▸ ACTIVITY
Omit the images, then print each record below exactly as it reads.

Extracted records

____________________

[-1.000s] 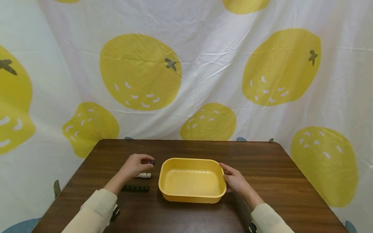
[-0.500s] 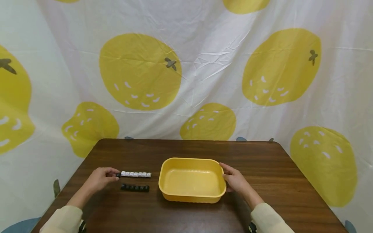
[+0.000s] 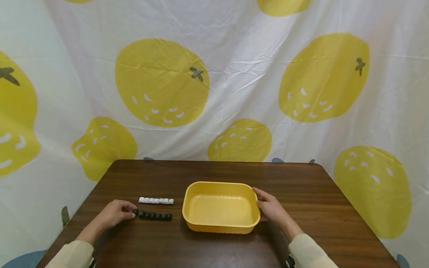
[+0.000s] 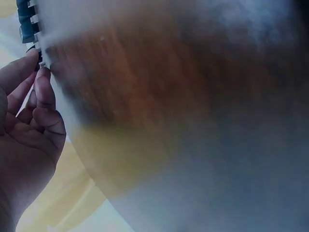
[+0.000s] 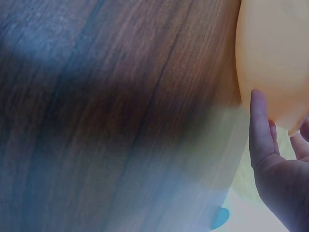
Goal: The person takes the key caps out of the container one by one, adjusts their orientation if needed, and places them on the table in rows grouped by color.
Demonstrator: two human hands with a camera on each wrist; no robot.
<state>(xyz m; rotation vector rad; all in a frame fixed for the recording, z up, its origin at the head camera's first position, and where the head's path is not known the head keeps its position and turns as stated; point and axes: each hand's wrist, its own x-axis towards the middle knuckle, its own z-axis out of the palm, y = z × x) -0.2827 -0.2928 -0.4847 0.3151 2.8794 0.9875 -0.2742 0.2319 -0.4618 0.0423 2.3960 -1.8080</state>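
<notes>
My left hand (image 3: 117, 214) pinches a small black keycap (image 3: 135, 211) between thumb and fingertips, at the left end of a row of black keycaps (image 3: 155, 216). Whether it touches the row is too small to tell. Just behind lies a matching row of white keycaps (image 3: 156, 200). In the left wrist view the pinching fingers (image 4: 46, 89) meet near the row's end. A yellow plastic basin (image 3: 221, 225) stands right of both rows, with nothing in it. My right hand (image 3: 272, 208) holds its right side at the rim; in the right wrist view one finger (image 5: 258, 116) lies along the outer wall.
All of this sits on a dark brown wooden table (image 3: 318, 208). A white cloth (image 3: 241, 85) printed with large yellow fruit hangs behind it. Bare tabletop extends right of the basin and along the front.
The left hand has carried the black keycap from beside the basin leftwards past the white row's end, then toward me to the black row's left end. The right hand and basin have stayed put.
</notes>
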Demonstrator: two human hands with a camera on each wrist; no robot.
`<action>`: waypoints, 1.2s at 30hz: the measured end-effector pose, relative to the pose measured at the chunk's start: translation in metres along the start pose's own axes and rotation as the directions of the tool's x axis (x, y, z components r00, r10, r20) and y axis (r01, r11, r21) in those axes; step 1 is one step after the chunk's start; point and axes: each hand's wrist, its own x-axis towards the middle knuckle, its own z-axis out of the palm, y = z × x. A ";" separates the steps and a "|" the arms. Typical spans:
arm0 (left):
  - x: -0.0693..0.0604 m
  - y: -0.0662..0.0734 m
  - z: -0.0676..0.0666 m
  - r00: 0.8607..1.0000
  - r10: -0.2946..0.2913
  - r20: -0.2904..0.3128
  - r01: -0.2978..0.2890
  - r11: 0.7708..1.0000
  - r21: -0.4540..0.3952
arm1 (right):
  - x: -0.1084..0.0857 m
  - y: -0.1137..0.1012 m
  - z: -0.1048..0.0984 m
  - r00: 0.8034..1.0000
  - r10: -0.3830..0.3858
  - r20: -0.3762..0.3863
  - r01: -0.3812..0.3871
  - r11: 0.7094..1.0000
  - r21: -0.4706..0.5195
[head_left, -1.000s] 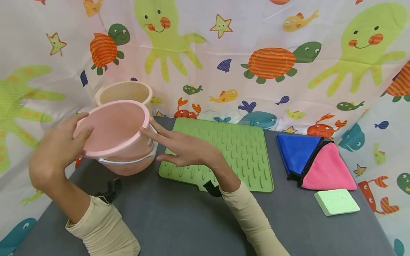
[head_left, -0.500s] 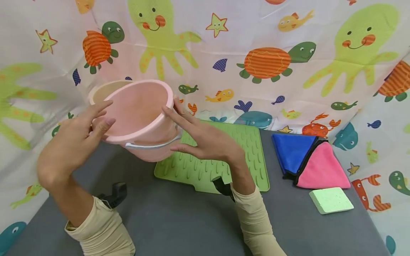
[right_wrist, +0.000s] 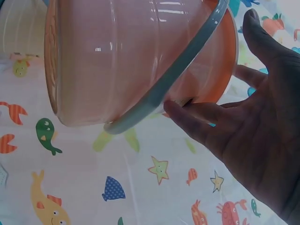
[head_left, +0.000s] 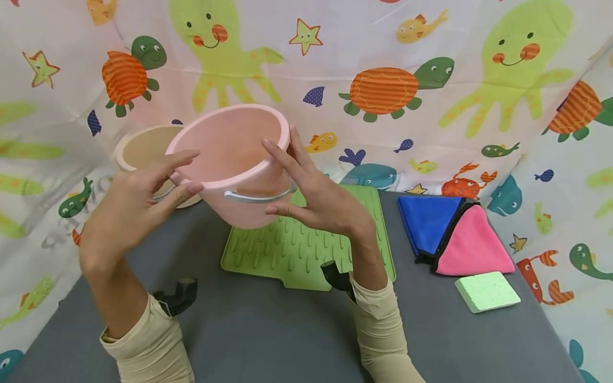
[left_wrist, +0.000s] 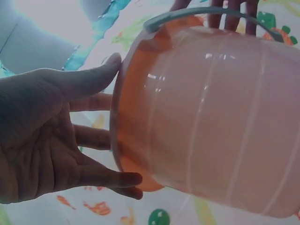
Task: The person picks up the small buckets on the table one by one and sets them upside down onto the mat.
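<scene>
A pink bucket [head_left: 230,154] is held up off the table between both hands, its mouth tilted towards me. My left hand [head_left: 129,207] grips the left of its rim, thumb and fingertips on the edge in the left wrist view. On the opposite side, my right hand [head_left: 330,202] holds the rim with spread fingers, one fingertip reaching over the edge. The bucket's pale grey handle [right_wrist: 159,89] hangs down along the outer wall. Beneath it lies a green ridged mat [head_left: 306,250], partly hidden by the bucket and right hand.
A cream bucket [head_left: 143,149] stands behind the left hand at the back left. To the right lie a folded blue and pink cloth [head_left: 474,244] and a light green sponge [head_left: 487,292]. A sea-animal curtain [head_left: 268,32] hangs behind the grey table [head_left: 268,335].
Both hands have carried the pink bucket right and upwards, from in front of the cream bucket to above the green mat. The cream bucket now shows more at the left.
</scene>
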 end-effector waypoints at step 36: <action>0.050 0.028 0.073 0.834 -0.275 -0.478 -0.125 0.750 -0.649 | -0.010 0.002 -0.024 0.924 -0.022 -0.383 -0.016 0.995 -0.095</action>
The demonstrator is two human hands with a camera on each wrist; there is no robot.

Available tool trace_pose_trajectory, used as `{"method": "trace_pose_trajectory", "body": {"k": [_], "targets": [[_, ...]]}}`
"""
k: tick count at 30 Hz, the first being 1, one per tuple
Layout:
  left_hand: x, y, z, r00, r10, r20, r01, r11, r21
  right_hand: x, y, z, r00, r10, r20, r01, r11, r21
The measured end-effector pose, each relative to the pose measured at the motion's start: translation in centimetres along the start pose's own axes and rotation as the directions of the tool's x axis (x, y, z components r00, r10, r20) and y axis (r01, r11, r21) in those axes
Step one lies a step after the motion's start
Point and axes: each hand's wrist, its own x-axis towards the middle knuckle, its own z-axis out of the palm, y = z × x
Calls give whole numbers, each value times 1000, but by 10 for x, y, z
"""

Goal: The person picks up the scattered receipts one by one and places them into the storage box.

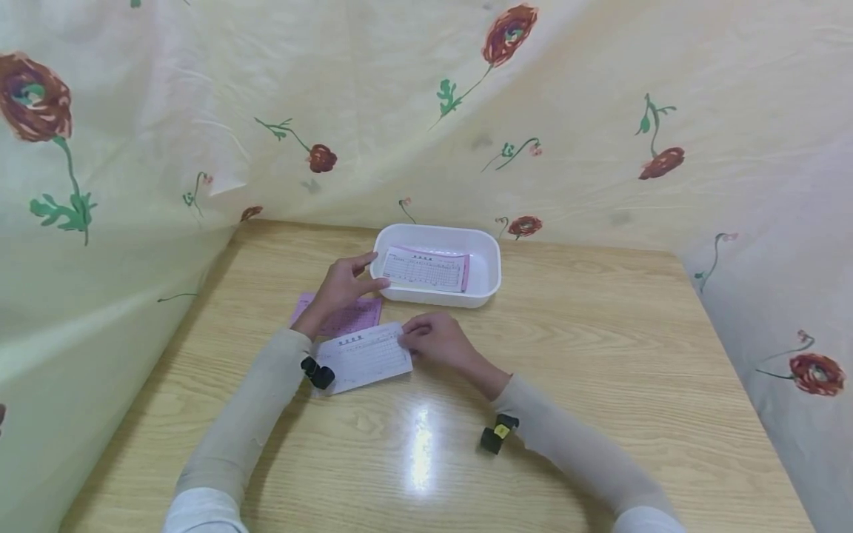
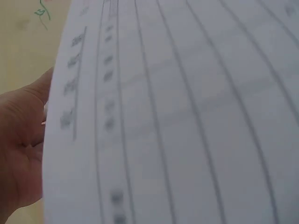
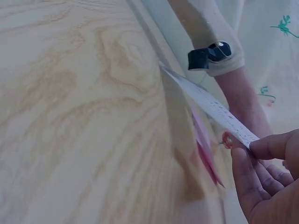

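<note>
A white printed form [image 1: 365, 358] with ruled lines is pinched at its right edge between the thumb and fingers of my right hand [image 1: 441, 340]. In the right wrist view the sheet [image 3: 210, 105] tilts above the wooden table. My left hand [image 1: 341, 287] is at the left end of a white plastic tray [image 1: 493, 285], thumb and fingers spread by its rim. Inside the tray lies another white form [image 1: 426, 269] with pink paper edges showing beneath it. The form covers much of the left wrist view, partly hiding the left hand [image 2: 23, 149].
A pink printed sheet [image 1: 353, 317] rests on the table [image 1: 600, 355] in front of the tray, partly under the left wrist and the held form. Flowered cloth [image 1: 400, 111] hangs behind the table and along its sides.
</note>
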Motion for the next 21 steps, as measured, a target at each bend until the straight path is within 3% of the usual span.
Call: {"method": "trace_pose_trajectory", "body": {"k": [10,16,21], "targets": [[-3,0,1,1000,27,0,-27,1000,-14,-10,-1,-35,999,32,-34,-29,996,88],[-4,0,1,1000,22,0,-22,998,-64,-14,3,-56,998,-25,-58,33,988,150],[-4,1,1,1000,30,4,-30,998,-46,-18,2,-73,995,-55,-81,68,983,169]]}}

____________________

▸ SOLUTION TO THIS EXERCISE
[-1.000s] 
[-0.500s] 
[+0.000s] 
[+0.000s] 
[+0.000s] 
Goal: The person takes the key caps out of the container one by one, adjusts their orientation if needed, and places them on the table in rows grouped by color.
Demonstrator: two human hands with a camera on each wrist; no robot.
<state>(xyz m; rotation vector rad; all in a frame fixed for the recording, z up, its origin at the head camera's first position, and where the head's path is not known the head keeps its position and turns as stated; point and axes: each hand's wrist, its own x-axis towards the middle knuckle, its own z-axis out of the palm, y = z × x) -0.2827 -0.2928 -0.4847 0.3151 2.8794 0.9875 -0.2742 0.2319 -0.4618 0.0423 2.3960 -1.8080</state>
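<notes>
My left hand (image 3: 117, 214) pinches a small black keycap (image 3: 135, 211) between thumb and fingertips, at the left end of a row of black keycaps (image 3: 155, 216). Whether it touches the row is too small to tell. Just behind lies a matching row of white keycaps (image 3: 156, 200). In the left wrist view the pinching fingers (image 4: 46, 89) meet near the row's end. A yellow plastic basin (image 3: 221, 225) stands right of both rows, with nothing in it. My right hand (image 3: 272, 208) holds its right side at the rim; in the right wrist view one finger (image 5: 258, 116) lies along the outer wall.
All of this sits on a dark brown wooden table (image 3: 318, 208). A white cloth (image 3: 241, 85) printed with large yellow fruit hangs behind it. Bare tabletop extends right of the basin and along the front.
The left hand has carried the black keycap from beside the basin leftwards past the white row's end, then toward me to the black row's left end. The right hand and basin have stayed put.
</notes>
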Demonstrator: two human hands with a camera on each wrist; no robot.
`<action>`: waypoints, 1.2s at 30hz: the measured end-effector pose, relative to the pose measured at the chunk's start: translation in metres along the start pose's own axes and rotation as the directions of the tool's x axis (x, y, z components r00, r10, r20) and y axis (r01, r11, r21) in those axes; step 1 is one step after the chunk's start; point and axes: each hand's wrist, its own x-axis towards the middle knuckle, its own z-axis out of the palm, y = z × x. A ";" separates the steps and a "|" the arms. Typical spans:
arm0 (left):
  - x: -0.0693..0.0604 m
  - y: -0.0662..0.0734 m
  - z: -0.0676..0.0666 m
  - r00: 0.8607..1.0000
  - r10: -0.2946..0.2913
  - r20: -0.2904..0.3128
  - r01: -0.2978..0.2890
  - r11: 0.7708..1.0000
  - r21: -0.4540..0.3952
arm1 (right):
  - x: -0.1084..0.0857 m
  - y: -0.1137..0.1012 m
  - z: -0.1048..0.0984 m
  - r00: 0.8034..1.0000
  - r10: -0.3830..0.3858
  - r20: -0.3762..0.3863
  - r01: -0.3812..0.3871
  - r11: 0.7094..1.0000
  - r21: -0.4706..0.5195
[head_left, -1.000s] 
[head_left, -0.500s] 
[right_wrist, +0.000s] 
[head_left, +0.000s] 
[left_wrist, +0.000s] 
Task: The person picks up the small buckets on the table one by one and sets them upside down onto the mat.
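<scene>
A pink bucket [head_left: 230,154] is held up off the table between both hands, its mouth tilted towards me. My left hand [head_left: 129,207] grips the left of its rim, thumb and fingertips on the edge in the left wrist view. On the opposite side, my right hand [head_left: 330,202] holds the rim with spread fingers, one fingertip reaching over the edge. The bucket's pale grey handle [right_wrist: 159,89] hangs down along the outer wall. Beneath it lies a green ridged mat [head_left: 306,250], partly hidden by the bucket and right hand.
A cream bucket [head_left: 143,149] stands behind the left hand at the back left. To the right lie a folded blue and pink cloth [head_left: 474,244] and a light green sponge [head_left: 487,292]. A sea-animal curtain [head_left: 268,32] hangs behind the grey table [head_left: 268,335].
Both hands have carried the pink bucket right and upwards, from in front of the cream bucket to above the green mat. The cream bucket now shows more at the left.
</scene>
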 end-effector waypoints at step 36: <action>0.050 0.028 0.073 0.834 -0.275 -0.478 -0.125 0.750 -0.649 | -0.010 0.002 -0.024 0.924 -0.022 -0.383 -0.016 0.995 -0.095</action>
The demonstrator is two human hands with a camera on each wrist; there is no robot.

Available tool trace_pose_trajectory, used as `{"method": "trace_pose_trajectory", "body": {"k": [_], "targets": [[_, ...]]}}`
"""
k: tick count at 30 Hz, the first being 1, one per tuple
Layout:
  left_hand: x, y, z, r00, r10, r20, r01, r11, r21
  right_hand: x, y, z, r00, r10, r20, r01, r11, r21
The measured end-effector pose, each relative to the pose measured at the motion's start: translation in centimetres along the start pose's own axes and rotation as the directions of the tool's x axis (x, y, z components r00, r10, r20) and y axis (r01, r11, r21) in those axes
Step one lies a step after the motion's start
Point and axes: each hand's wrist, its own x-axis towards the middle knuckle, its own z-axis out of the palm, y = z × x
Calls give whole numbers, each value times 1000, but by 10 for x, y, z
"""

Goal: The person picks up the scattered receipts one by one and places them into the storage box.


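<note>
A white printed form [image 1: 365, 358] with ruled lines is pinched at its right edge between the thumb and fingers of my right hand [image 1: 441, 340]. In the right wrist view the sheet [image 3: 210, 105] tilts above the wooden table. My left hand [image 1: 341, 287] is at the left end of a white plastic tray [image 1: 493, 285], thumb and fingers spread by its rim. Inside the tray lies another white form [image 1: 426, 269] with pink paper edges showing beneath it. The form covers much of the left wrist view, partly hiding the left hand [image 2: 23, 149].
A pink printed sheet [image 1: 353, 317] rests on the table [image 1: 600, 355] in front of the tray, partly under the left wrist and the held form. Flowered cloth [image 1: 400, 111] hangs behind the table and along its sides.
</note>
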Motion for the next 21 steps, as measured, a target at each bend until the straight path is within 3% of the usual span.
Call: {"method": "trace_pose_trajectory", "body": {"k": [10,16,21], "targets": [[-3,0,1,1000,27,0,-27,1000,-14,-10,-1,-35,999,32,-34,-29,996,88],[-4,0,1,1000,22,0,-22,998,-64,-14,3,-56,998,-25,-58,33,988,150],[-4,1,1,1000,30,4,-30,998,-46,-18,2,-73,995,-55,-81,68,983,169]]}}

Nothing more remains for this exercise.